WHAT YOU ARE ASKED TO DO: Among the entries below, extract exactly the lines that run from the one with "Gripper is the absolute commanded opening" through the one with "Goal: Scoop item", both ends included.

▬▬▬

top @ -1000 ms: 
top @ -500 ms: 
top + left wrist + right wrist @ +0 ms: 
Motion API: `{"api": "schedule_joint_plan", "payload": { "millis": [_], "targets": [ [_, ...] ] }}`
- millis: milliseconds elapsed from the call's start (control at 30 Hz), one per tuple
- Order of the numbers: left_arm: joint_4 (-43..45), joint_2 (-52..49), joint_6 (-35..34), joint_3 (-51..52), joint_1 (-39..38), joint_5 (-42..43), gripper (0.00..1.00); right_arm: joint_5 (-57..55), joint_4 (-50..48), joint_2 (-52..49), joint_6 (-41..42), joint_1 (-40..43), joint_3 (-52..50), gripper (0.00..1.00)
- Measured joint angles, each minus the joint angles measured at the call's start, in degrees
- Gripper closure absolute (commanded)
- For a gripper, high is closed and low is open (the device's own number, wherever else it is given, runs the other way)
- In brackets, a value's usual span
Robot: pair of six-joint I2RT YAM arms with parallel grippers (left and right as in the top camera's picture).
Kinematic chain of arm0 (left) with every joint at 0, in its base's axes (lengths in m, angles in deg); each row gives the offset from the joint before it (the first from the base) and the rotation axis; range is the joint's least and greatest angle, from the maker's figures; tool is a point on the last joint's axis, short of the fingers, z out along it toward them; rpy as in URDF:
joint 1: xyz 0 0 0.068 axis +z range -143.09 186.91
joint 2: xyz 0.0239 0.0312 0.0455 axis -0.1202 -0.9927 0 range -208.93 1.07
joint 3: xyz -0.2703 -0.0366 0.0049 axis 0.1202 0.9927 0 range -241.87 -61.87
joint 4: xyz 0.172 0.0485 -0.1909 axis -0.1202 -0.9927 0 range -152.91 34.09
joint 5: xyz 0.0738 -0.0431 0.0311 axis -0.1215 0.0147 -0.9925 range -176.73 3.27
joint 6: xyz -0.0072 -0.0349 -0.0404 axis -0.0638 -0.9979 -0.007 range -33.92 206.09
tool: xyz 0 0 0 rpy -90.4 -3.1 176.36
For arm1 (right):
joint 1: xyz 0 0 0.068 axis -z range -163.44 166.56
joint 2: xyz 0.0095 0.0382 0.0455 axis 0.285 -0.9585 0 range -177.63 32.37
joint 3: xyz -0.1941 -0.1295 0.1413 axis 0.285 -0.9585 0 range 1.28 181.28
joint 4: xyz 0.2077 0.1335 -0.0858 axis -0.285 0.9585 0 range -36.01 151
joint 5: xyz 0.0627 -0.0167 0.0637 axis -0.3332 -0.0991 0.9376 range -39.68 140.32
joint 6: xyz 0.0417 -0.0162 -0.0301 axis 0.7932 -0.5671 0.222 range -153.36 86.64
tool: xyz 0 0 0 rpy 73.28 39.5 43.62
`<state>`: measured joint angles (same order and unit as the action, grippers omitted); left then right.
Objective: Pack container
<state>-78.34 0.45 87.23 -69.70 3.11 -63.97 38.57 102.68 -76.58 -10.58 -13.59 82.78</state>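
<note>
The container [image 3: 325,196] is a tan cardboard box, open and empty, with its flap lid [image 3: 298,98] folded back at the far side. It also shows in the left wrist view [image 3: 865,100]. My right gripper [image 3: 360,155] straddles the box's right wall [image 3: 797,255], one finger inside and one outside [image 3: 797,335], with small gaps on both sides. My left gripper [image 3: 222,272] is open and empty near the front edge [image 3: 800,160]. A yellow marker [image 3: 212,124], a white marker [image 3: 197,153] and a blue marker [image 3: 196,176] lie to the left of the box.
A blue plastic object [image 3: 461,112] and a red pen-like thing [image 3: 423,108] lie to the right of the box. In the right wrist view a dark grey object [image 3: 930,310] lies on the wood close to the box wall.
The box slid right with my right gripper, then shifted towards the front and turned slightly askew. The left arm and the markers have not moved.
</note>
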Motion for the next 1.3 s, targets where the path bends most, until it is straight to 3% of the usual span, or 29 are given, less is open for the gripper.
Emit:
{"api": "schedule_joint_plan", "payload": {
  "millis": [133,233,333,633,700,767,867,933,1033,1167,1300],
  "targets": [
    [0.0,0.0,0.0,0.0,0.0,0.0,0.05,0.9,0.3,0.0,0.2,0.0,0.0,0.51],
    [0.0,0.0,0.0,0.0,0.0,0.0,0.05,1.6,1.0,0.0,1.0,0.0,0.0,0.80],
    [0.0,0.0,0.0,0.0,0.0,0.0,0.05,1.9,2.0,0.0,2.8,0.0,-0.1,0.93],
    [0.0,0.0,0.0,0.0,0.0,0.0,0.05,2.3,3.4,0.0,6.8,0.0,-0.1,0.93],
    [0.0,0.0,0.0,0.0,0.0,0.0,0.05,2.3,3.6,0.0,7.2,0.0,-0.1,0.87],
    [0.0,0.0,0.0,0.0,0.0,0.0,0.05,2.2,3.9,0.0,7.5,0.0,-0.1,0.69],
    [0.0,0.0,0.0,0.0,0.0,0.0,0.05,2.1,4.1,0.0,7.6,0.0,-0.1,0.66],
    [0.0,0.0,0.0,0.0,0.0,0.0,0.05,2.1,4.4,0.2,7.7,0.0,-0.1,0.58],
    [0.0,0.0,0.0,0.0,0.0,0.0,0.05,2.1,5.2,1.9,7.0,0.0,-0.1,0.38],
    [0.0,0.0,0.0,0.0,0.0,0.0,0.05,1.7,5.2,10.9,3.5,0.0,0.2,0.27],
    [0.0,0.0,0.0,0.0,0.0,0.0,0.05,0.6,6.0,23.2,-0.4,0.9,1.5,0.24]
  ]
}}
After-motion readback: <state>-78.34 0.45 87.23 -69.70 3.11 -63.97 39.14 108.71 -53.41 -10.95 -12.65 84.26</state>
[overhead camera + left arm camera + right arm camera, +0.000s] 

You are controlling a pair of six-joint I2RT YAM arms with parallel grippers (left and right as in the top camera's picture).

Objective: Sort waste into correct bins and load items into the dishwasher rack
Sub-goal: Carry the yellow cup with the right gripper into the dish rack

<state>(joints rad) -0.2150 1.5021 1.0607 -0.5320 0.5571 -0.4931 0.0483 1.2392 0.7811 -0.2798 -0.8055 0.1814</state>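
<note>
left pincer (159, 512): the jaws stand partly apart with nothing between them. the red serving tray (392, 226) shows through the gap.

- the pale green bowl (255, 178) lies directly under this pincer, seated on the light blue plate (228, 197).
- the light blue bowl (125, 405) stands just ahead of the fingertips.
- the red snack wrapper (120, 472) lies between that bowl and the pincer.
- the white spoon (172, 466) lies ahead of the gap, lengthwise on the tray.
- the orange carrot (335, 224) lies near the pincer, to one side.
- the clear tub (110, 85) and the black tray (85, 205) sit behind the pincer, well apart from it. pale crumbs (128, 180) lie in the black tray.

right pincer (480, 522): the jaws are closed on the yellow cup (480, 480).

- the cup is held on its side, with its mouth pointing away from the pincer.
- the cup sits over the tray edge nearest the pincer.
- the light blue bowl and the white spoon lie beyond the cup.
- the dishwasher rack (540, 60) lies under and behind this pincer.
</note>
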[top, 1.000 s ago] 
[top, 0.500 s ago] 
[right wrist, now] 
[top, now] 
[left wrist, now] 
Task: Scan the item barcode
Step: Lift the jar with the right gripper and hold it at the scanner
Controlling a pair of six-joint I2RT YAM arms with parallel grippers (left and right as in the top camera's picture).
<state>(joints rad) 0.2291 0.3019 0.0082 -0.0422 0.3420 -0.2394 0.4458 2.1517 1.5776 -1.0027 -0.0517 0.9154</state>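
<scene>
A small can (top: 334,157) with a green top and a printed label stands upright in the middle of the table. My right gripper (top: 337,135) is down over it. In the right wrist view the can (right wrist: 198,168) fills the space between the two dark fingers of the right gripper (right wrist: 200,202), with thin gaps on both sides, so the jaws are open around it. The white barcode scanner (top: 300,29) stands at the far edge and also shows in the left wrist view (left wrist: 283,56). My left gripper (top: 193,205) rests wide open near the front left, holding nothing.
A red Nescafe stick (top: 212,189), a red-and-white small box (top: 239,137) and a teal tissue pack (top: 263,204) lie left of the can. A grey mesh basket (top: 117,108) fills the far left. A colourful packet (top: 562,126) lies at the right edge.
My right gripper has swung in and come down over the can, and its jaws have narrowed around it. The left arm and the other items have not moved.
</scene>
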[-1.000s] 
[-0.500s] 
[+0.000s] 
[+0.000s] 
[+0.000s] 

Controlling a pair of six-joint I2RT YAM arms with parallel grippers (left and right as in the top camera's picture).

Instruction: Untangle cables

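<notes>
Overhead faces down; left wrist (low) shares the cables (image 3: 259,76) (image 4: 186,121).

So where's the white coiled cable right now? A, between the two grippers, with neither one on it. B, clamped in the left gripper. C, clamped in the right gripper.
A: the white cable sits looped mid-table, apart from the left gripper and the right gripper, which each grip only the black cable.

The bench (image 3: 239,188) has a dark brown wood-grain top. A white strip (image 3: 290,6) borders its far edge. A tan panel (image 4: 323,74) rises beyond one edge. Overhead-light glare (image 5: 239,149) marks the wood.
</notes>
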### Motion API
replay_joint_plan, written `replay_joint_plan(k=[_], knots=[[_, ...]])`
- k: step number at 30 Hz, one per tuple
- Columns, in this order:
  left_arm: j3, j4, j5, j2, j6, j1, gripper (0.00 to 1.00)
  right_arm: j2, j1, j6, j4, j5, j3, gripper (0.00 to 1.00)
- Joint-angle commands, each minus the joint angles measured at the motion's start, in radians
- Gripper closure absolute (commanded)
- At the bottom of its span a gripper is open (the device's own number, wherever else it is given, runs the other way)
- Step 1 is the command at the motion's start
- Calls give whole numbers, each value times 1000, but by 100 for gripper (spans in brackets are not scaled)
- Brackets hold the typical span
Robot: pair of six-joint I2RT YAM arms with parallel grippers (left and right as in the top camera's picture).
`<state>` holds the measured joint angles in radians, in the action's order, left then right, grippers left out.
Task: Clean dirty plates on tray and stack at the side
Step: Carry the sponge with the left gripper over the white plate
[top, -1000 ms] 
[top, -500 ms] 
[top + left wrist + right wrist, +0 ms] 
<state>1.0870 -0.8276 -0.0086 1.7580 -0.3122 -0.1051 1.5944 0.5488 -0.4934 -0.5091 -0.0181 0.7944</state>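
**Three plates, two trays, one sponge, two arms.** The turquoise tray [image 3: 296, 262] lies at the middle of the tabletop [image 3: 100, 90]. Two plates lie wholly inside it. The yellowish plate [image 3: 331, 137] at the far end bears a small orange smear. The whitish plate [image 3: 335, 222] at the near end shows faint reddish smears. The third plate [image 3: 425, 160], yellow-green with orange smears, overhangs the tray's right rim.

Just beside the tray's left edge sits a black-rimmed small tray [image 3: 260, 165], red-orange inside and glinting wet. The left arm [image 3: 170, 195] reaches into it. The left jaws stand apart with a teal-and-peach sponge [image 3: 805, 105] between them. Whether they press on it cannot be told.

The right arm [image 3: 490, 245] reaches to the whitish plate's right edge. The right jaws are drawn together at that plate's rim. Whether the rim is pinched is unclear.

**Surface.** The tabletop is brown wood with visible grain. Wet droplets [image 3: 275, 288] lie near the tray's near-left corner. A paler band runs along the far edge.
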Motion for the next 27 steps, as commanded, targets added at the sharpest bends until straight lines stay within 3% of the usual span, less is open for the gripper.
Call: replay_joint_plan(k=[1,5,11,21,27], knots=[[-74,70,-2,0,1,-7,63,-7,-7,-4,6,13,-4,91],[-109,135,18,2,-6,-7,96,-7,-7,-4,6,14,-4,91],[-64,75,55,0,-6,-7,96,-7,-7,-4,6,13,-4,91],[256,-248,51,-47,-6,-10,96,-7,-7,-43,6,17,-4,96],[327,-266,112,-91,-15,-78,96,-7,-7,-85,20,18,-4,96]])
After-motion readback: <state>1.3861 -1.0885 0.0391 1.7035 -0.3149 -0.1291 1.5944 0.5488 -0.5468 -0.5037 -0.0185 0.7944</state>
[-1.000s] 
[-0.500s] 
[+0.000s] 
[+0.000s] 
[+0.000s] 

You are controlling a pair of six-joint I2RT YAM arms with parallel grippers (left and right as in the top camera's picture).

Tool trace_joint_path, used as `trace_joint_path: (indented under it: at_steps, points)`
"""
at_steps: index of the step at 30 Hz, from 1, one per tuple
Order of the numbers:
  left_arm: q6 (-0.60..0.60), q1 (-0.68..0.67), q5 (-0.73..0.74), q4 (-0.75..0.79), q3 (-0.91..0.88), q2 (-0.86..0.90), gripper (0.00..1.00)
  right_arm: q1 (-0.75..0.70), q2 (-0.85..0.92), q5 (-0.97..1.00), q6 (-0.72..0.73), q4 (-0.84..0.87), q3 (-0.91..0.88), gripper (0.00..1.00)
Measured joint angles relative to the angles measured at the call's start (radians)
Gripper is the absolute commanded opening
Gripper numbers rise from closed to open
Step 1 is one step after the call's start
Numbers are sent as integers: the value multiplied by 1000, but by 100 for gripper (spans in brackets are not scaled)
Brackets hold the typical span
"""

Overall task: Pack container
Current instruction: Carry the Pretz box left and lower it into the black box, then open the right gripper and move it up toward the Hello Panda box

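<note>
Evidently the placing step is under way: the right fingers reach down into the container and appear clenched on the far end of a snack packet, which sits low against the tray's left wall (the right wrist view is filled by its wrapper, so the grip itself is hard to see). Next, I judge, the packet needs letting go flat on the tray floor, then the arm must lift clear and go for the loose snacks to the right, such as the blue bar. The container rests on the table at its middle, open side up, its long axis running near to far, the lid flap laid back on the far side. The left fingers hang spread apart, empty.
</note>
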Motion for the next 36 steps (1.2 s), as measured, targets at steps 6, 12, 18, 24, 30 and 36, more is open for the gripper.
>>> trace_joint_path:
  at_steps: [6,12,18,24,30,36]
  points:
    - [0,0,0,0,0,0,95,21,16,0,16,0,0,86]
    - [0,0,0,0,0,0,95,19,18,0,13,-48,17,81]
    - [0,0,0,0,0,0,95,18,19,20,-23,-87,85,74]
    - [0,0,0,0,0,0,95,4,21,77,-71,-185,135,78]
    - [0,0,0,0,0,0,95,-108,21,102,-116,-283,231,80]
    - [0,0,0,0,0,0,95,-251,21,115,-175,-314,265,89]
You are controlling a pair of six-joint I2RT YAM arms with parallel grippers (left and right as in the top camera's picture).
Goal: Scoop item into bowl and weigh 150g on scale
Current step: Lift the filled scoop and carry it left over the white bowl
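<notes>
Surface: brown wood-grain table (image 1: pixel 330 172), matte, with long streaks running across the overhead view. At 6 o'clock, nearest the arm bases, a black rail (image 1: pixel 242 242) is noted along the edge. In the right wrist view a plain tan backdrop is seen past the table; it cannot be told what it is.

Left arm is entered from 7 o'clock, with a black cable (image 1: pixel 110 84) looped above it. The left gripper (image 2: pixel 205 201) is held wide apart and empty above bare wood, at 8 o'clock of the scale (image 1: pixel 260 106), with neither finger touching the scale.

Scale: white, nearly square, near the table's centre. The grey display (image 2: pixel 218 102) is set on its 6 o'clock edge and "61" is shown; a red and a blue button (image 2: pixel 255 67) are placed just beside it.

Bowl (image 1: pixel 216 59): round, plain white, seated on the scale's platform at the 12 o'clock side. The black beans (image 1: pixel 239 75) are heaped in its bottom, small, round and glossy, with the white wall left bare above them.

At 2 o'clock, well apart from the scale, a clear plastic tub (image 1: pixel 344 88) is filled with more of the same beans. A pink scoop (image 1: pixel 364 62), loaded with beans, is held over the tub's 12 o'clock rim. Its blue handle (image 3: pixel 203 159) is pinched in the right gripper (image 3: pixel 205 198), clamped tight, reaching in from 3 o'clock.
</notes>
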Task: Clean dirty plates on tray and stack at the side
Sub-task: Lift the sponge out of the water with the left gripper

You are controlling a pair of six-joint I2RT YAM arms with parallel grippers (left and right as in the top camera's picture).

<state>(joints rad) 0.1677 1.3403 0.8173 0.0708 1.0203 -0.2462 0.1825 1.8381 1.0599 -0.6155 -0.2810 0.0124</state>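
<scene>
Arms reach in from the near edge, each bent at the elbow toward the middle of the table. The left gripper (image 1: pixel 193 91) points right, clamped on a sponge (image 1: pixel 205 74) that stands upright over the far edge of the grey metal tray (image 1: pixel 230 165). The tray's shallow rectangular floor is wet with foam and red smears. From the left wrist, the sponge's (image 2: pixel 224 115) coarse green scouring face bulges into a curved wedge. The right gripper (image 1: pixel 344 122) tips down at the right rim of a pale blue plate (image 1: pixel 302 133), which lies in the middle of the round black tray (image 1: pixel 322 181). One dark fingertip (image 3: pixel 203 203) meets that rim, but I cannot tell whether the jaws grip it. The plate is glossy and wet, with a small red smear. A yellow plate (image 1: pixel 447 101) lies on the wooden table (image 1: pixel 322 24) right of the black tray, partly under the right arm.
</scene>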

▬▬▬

TASK OUTPUT:
Gripper is the absolute commanded opening
Gripper numbers rise from closed to open
Step 1 is one step after the call's start
Numbers are sent as integers: the value multiplied by 1000, but by 100 for gripper (spans in brackets are not scaled)
Brackets hold the typical span
"""

Overall task: Pack container
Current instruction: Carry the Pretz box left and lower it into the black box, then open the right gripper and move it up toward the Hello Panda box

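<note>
Evidently the placing step is under way: the right fingers reach down into the container and appear clenched on the far end of a snack packet, which sits low against the tray's left wall (the right wrist view is filled by its wrapper, so the grip itself is hard to see). Next, I judge, the packet needs letting go flat on the tray floor, then the arm must lift clear and go for the loose snacks to the right, such as the blue bar. The container rests on the table at its middle, open side up, its long axis running near to far, the lid flap laid back on the far side. The left fingers hang spread apart, empty.
</note>
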Motion for the next 36 steps (1.2 s), as measured, targets at steps 6, 12, 18, 24, 30 and 36, more is open for the gripper.
>>> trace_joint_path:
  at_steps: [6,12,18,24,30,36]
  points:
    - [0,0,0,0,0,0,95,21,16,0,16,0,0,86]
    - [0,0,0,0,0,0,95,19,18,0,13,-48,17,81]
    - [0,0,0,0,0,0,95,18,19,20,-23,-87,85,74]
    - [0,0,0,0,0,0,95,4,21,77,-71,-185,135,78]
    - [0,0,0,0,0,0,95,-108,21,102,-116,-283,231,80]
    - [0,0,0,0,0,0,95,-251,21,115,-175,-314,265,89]
You are controlling a pair of six-joint I2RT YAM arms with parallel grippers (left and right as in the top camera's picture).
Goal: Scoop item into bowl and weigh 150g on scale

No additional output will be given.